=== Section Start ===

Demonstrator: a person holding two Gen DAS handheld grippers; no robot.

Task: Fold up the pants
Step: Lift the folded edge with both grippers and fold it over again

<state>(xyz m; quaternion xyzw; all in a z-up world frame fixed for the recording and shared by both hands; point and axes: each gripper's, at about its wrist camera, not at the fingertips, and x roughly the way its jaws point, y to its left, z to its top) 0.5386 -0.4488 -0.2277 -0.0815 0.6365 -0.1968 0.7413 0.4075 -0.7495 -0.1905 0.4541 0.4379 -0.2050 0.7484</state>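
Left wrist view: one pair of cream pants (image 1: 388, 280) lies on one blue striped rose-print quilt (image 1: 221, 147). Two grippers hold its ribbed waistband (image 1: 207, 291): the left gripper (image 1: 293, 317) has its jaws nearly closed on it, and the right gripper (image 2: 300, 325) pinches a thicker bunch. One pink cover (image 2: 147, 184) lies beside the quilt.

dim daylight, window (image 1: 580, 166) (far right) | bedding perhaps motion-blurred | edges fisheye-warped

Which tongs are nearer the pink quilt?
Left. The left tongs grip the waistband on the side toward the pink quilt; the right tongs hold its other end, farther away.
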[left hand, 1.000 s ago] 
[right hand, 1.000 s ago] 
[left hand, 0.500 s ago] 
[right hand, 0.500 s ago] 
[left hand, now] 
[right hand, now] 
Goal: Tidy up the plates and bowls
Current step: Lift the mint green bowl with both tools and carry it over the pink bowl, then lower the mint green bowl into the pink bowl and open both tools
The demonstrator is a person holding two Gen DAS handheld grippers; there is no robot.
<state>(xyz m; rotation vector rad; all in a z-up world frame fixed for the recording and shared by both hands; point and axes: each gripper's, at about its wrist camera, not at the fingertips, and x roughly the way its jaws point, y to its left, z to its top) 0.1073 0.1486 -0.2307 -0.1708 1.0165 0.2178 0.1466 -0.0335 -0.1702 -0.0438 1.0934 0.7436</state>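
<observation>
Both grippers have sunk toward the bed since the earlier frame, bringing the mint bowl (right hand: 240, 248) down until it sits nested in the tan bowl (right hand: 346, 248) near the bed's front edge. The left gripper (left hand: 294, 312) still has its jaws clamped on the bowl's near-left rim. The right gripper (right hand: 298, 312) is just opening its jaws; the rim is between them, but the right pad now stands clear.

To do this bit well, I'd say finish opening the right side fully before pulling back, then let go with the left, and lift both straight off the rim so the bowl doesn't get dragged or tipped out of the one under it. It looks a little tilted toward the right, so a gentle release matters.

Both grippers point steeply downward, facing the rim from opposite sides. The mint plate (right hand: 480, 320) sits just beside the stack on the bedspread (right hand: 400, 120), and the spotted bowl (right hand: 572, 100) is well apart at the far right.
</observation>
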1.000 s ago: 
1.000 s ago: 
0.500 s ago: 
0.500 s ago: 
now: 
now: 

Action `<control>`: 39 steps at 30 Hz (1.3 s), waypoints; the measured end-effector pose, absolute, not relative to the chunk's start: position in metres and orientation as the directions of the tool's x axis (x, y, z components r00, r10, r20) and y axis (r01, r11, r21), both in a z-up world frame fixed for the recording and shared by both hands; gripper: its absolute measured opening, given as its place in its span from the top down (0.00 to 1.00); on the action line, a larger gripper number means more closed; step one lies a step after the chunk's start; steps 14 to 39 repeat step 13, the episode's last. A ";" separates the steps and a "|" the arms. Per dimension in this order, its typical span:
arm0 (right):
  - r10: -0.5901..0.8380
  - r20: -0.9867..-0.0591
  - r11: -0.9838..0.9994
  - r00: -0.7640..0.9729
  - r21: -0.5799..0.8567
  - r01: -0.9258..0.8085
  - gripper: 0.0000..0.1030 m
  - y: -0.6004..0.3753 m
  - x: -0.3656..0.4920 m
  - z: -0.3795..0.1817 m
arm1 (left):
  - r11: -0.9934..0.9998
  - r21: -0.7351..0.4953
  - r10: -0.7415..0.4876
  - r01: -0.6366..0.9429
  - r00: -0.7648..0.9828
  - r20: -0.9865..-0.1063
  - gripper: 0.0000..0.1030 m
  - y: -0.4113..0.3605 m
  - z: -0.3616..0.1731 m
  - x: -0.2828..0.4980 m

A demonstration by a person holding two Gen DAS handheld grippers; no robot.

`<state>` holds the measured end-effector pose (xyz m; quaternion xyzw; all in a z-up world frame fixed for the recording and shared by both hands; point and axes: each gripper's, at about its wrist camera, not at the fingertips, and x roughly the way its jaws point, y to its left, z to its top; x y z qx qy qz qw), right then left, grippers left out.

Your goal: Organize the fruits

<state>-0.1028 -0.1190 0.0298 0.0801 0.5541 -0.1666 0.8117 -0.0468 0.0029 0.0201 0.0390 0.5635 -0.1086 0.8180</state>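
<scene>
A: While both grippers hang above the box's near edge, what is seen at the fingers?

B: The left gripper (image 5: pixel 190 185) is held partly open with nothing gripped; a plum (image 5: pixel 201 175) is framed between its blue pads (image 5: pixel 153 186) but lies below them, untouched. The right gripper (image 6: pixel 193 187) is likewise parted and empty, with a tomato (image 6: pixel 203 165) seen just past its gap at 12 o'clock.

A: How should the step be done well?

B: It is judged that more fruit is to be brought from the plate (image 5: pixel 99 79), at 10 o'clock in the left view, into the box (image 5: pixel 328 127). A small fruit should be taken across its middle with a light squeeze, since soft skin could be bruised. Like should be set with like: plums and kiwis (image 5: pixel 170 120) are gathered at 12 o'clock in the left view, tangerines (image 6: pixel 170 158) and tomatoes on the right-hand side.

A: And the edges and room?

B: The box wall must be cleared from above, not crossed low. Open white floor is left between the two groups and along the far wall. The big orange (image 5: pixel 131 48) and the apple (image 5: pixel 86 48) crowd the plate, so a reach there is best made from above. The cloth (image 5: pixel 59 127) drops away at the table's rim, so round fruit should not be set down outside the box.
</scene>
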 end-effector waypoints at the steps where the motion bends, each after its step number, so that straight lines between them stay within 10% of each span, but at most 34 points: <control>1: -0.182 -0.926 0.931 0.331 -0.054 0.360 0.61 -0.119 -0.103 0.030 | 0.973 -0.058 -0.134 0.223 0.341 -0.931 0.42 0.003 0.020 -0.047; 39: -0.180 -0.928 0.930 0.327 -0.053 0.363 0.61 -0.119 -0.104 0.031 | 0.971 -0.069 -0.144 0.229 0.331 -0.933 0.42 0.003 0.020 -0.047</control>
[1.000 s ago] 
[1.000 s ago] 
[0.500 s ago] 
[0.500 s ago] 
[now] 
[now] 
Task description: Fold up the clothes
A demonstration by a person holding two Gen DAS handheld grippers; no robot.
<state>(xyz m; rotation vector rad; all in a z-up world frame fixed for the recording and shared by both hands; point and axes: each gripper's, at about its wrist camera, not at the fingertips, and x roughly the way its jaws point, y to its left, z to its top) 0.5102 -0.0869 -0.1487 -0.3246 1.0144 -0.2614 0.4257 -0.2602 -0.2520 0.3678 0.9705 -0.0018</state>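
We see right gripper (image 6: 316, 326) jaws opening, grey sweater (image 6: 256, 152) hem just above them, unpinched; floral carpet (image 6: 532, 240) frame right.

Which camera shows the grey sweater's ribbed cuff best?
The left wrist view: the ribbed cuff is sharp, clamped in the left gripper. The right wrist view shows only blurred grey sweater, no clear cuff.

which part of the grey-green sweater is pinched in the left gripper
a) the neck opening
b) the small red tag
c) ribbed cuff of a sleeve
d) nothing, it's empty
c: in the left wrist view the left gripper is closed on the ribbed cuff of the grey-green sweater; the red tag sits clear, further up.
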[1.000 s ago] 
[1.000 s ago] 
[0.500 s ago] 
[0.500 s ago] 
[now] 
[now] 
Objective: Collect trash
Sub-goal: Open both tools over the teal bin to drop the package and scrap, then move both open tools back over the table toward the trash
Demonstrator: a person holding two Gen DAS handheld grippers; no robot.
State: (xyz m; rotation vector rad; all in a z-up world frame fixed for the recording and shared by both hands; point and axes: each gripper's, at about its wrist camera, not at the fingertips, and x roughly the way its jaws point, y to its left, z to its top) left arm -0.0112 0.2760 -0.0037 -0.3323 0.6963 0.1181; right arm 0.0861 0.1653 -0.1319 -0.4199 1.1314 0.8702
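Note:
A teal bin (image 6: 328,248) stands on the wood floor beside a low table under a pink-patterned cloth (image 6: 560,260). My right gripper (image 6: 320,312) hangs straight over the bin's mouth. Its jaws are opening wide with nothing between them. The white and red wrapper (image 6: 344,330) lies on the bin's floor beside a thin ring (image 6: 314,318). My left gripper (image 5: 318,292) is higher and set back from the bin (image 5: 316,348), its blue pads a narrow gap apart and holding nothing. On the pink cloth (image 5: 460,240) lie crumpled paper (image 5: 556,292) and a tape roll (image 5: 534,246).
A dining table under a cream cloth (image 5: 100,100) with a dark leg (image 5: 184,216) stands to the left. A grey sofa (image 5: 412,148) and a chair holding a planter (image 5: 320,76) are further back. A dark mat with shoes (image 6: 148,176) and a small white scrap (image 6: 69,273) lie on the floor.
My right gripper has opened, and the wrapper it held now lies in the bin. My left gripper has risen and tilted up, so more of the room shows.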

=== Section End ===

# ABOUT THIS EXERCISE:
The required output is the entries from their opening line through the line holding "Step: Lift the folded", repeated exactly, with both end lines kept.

# SOLVED PROBLEM:
Demonstrator: a person holding two Gen DAS handheld grippers; no robot.

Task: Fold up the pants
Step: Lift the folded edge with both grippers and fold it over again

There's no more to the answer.